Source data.
┌──
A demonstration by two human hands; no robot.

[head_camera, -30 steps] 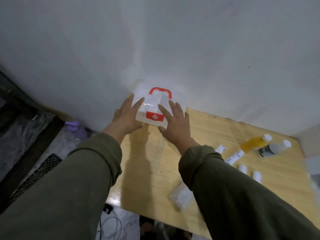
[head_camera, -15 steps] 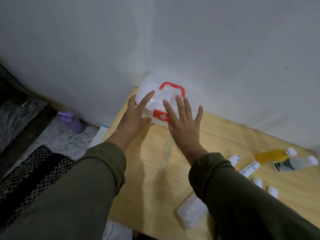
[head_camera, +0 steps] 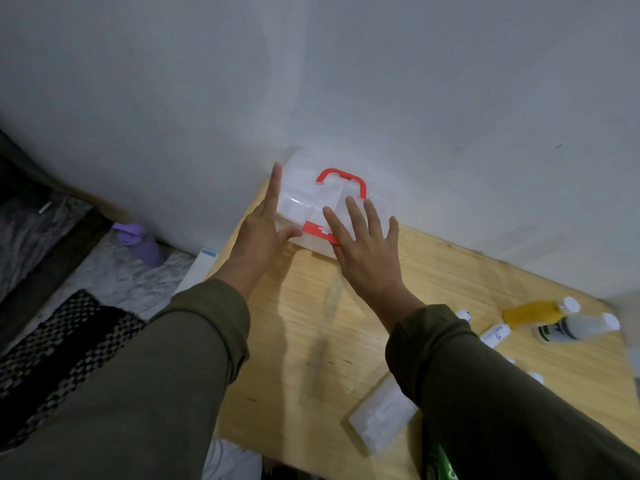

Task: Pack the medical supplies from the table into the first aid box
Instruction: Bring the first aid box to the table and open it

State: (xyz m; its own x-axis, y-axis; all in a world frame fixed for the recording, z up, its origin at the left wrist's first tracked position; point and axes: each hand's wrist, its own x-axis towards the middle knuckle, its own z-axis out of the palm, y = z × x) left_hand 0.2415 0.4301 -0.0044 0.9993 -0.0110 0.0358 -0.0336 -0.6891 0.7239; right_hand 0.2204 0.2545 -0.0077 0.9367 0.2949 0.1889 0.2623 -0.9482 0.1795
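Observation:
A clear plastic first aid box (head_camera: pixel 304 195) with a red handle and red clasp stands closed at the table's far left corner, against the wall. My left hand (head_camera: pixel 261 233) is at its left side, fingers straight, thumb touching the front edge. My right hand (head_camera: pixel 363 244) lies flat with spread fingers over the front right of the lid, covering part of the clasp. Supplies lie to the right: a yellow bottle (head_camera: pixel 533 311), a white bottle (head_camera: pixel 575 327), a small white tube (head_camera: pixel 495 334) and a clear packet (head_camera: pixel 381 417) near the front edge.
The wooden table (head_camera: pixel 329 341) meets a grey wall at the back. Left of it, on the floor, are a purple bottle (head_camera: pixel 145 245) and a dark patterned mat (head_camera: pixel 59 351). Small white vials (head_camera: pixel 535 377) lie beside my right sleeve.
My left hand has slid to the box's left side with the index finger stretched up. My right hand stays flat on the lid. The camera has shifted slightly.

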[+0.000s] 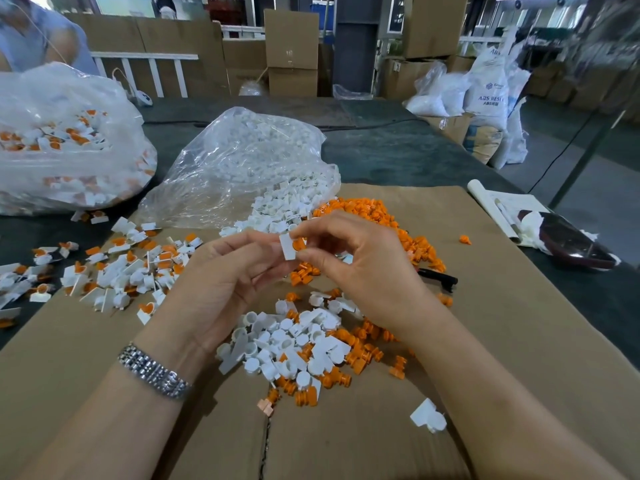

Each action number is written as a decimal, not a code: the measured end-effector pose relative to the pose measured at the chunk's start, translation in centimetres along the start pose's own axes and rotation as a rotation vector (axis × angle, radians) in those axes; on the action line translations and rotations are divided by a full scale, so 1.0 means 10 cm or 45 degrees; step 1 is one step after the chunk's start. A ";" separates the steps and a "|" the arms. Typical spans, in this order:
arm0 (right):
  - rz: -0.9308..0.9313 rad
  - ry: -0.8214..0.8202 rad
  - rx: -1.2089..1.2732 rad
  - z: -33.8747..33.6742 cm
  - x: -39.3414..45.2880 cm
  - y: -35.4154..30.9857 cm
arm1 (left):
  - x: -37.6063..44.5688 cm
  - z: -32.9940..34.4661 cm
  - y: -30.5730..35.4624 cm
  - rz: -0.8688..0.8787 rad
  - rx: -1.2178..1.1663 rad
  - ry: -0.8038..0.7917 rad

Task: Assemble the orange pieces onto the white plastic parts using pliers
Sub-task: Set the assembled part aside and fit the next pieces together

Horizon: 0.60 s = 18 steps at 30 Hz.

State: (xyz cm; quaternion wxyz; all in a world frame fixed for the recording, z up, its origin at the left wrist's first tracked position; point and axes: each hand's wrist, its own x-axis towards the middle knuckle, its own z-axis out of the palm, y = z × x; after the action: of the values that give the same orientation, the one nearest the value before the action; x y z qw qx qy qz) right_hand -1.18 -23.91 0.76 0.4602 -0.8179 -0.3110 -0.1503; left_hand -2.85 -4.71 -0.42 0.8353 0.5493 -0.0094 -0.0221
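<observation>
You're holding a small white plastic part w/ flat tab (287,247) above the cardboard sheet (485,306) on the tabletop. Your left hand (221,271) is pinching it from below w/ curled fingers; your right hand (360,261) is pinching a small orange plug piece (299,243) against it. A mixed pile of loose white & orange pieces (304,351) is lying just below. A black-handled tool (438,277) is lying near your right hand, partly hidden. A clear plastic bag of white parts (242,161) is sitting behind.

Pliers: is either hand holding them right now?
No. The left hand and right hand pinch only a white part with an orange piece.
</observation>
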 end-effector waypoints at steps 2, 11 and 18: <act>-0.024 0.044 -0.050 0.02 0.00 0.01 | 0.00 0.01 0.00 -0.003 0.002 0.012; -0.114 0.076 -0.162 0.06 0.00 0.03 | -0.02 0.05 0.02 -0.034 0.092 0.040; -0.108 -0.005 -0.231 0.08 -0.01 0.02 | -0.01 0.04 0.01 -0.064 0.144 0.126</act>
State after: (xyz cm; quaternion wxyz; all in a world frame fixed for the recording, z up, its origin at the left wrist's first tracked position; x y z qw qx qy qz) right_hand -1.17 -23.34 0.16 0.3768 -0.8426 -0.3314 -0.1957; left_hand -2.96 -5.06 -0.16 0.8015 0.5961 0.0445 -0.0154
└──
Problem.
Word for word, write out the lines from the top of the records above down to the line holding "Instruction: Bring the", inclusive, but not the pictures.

Worked solution.
A demonstration by two human hands; no robot.

[head_camera, -30 steps] 
[head_camera, -15 steps] 
[head_camera, +0 steps] 

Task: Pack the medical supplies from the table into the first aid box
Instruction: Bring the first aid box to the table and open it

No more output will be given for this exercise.